When you analyze the process undertaken to appoint the newly founded cyber security coordinator position you find it no exception. There has been, and will continue to be, debate over the ability of the latest appointee (Howard Schmidt) to move forward a national cyber security agenda without a significant budget authority. I know ...I know...it sounds like the White House is repeating one of the fundamental mistakes that the information security professionals in industry have seen time and again - no authority to enforce policy. Oh, and not to mention that within the first weeks of his appointment Schmidt was hit with the announcement of the Google vs. China situation. Between the lack of budget authority and the constant state of crisis, this program may find itself in a place where it is hard to imagine much progress.

However, with the passing of HR 4061, better known as the Cyber security Enhancement Act, the House of Representatives has taken the latest step in a march toward meaningful cyber security enhancements for the U.S. government and its people. Building on the appointments and policy statements of the Obama administration with legislation designed to build the information security professional communities through research and grants, as well as empowering the National Institute of Standards and Technology to build internationally recognized standards, has the potential to provide some much needed support to the program.

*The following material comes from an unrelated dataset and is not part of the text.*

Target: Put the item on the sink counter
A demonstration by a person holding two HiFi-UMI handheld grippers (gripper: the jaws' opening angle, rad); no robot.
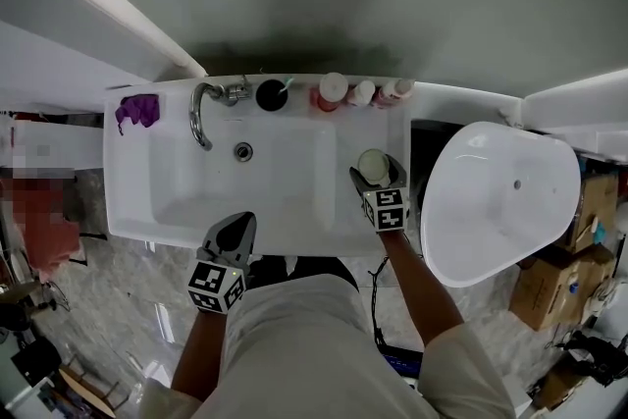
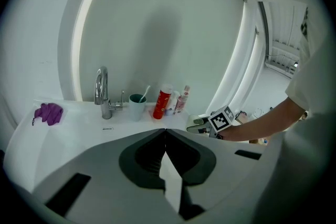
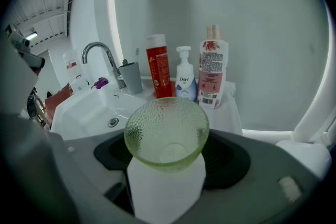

When I step back and look at the broad view, I can see that these are the kinds of steps that most information security professionals would recommend an organization take to build a strong security program. Appoint a leader > develop policy > empower business units to set standards > create a security awareness program, etc. Enforcement and funding are not small hurdles, but with each small step forward it does seem that the folks in Washington are making some progress and I like it!